Trend Micro Titanium Internet Security 2012 review
If you’re going to pay for a security suite, it clearly needs to offer more than the regular free packages. Trend Micro Titanium Internet Security 2012’s claim on your wallet starts with a perfect performance in our detection and protection tests: 100% of the threats in our test were neutralised, while every one of our network and system tools ran correctly without a murmur. Although several free packages achieve protection rates in the high nineties, none we’ve seen can equal this performance.
Trend Micro’s suite offers an attractive and accessible interface. It isn’t elegant, with strident colours and bubble-style buttons (you can replace the red theme with a preset or custom image). And it isn’t loaded with advanced settings: techies who like to monitor and tinker with every aspect of security should consider Kaspersky Internet Security instead. But tools, options and reports are all clearly signposted, with no clutter, making it easy to find your way around.

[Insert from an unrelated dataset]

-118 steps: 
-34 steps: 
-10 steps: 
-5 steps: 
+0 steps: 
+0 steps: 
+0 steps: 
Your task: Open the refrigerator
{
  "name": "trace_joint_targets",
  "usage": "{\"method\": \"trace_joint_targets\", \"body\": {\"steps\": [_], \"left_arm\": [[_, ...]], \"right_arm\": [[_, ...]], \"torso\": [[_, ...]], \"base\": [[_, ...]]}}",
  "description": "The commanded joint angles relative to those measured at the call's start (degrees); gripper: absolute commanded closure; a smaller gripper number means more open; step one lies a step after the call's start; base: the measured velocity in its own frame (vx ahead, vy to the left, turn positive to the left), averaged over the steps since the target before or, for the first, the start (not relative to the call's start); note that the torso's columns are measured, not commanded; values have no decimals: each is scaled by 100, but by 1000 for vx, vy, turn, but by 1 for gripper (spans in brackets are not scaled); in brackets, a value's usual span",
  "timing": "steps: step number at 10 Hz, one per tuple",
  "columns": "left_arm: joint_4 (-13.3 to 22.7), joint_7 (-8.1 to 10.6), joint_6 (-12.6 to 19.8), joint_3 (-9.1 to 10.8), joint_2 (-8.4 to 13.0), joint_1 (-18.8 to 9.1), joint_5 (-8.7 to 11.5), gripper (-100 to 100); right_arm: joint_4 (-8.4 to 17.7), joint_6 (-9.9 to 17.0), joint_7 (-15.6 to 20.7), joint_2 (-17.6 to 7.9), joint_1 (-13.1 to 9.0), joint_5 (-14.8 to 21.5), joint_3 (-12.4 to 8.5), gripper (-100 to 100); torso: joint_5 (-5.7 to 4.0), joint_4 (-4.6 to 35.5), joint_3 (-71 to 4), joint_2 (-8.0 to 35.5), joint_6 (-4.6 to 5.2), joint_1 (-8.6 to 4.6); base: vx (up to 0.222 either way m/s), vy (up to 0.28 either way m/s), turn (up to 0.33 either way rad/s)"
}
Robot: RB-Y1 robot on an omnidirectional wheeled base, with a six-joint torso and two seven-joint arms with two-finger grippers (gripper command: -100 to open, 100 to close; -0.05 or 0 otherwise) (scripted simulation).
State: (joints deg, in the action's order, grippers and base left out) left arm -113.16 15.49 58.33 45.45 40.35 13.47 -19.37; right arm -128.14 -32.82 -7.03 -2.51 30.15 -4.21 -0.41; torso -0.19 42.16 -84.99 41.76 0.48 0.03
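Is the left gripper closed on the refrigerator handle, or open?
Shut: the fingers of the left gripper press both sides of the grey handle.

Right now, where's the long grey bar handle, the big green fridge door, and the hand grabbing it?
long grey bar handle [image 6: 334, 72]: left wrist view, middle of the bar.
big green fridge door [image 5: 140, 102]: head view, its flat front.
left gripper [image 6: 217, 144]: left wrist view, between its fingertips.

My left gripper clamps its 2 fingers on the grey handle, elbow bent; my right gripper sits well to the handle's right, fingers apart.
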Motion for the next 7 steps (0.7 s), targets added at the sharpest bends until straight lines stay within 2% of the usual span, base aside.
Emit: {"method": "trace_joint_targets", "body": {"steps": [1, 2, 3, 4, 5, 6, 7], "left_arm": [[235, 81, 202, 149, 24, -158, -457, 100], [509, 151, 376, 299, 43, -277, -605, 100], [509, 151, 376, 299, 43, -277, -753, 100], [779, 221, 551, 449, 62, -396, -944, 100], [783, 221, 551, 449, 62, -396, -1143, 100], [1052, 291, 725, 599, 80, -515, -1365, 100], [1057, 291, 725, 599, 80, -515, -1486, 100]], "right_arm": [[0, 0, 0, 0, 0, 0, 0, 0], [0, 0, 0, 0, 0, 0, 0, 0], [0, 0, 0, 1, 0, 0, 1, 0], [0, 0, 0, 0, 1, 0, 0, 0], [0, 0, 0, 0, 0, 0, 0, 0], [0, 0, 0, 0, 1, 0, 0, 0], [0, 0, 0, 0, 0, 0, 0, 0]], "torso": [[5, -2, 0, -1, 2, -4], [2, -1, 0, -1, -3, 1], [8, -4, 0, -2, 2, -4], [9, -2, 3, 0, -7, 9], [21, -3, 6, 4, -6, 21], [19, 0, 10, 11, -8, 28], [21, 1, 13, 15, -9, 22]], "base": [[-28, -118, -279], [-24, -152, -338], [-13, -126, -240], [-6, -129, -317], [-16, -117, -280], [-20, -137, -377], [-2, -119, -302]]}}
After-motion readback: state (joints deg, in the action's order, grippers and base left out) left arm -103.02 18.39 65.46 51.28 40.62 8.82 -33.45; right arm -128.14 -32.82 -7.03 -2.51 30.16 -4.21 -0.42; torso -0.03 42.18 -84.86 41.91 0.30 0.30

Unusually, Trend Micro doesn’t bundle a firewall. Instead, it leaves the perfectly decent Windows Firewall in place, and adds a Data Theft Prevention module. This intercepts predefined strings, such as email addresses and credit card numbers, whenever anything tries to transmit them, so you can approve or block individual data transactions, just as with a regular firewall connection request. It can’t spot encrypted data, but it’s a reassuring first line of defence.
When it comes to web protection, Trend Micro again keeps things simple, adding no toolbars or icons. You’ll see the software only if you try to visit a dangerous page, in which case an interstitial warning pops up.
This approach saw Titanium Internet Security 2012 add a comparatively modest 155MB to our test system’s memory footprint. With default settings, it didn’t add a single second at boot time, although there was a six-second burst of activity a minute later: if you prefer, you can configure it to load everything at startup.
It also includes a 2GB online backup and sync account, parental control features that can block websites by theme and restrict computer usage by time, and a one-click link to create a bootable recovery CD or USB disk, which can be used to scan and clean heavily infected systems. It’s debatable whether these are worth much: services such as Dropbox and Windows Live Family Safety handle syncing and parental controls for free, and the rescue disc can be downloaded free here. But the integration of it all into one package may appeal.
A three-PC boxed edition of Titanium Internet Security can be bought online for £23 inc VAT, so it works out at around £8 per system – not too offensive for a year. The only black mark in terms of price is phone support, which is via a £1-per-minute 0906 number.
In all, though, Titanium Internet Security 2012 offers a combination of usability and effectiveness you won’t find in any free packages. If you’re willing to pay for that, this is the suite to go for.